Aim of the task -
Restate word for word the lines in the listing below, starting at the line containing "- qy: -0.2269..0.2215" and ending at the line containing "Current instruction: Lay", both included; leave out the rest.
════
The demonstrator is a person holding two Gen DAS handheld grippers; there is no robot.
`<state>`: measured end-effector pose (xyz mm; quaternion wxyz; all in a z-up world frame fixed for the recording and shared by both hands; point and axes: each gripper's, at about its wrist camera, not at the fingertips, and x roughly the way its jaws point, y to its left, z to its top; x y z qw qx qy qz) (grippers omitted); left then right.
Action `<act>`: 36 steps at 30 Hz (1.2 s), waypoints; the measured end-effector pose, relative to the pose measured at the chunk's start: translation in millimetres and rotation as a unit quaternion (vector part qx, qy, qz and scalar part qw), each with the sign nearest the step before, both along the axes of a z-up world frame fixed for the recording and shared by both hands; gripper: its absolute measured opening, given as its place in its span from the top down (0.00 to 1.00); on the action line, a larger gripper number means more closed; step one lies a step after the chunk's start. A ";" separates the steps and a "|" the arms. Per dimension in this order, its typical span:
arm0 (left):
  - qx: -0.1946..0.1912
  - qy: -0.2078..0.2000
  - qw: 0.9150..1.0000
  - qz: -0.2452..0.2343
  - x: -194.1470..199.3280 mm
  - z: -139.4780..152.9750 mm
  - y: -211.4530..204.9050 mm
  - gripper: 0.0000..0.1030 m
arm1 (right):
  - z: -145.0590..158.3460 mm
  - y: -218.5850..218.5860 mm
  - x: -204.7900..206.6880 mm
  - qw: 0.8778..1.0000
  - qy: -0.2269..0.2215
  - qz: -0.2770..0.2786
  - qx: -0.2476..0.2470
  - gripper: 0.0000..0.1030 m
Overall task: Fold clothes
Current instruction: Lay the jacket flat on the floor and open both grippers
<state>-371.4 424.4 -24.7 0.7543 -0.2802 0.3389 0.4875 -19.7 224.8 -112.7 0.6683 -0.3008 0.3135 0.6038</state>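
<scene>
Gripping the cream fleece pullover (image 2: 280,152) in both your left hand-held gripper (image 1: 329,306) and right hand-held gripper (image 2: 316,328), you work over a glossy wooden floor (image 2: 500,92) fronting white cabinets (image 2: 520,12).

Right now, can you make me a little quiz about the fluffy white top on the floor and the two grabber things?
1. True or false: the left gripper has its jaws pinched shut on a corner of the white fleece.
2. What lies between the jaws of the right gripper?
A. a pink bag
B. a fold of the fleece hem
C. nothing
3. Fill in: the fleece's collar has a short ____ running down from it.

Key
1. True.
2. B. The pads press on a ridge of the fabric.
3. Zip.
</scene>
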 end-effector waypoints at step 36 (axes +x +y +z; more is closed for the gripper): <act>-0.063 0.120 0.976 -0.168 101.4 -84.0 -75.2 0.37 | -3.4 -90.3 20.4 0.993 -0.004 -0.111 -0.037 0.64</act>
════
Output -
  - qy: -0.2269..0.2215
  - qz: -0.2770..0.2786
  - qx: -0.2476..0.2470
  - gripper: 0.0000..0.1030 m
Overall task: Fold clothes
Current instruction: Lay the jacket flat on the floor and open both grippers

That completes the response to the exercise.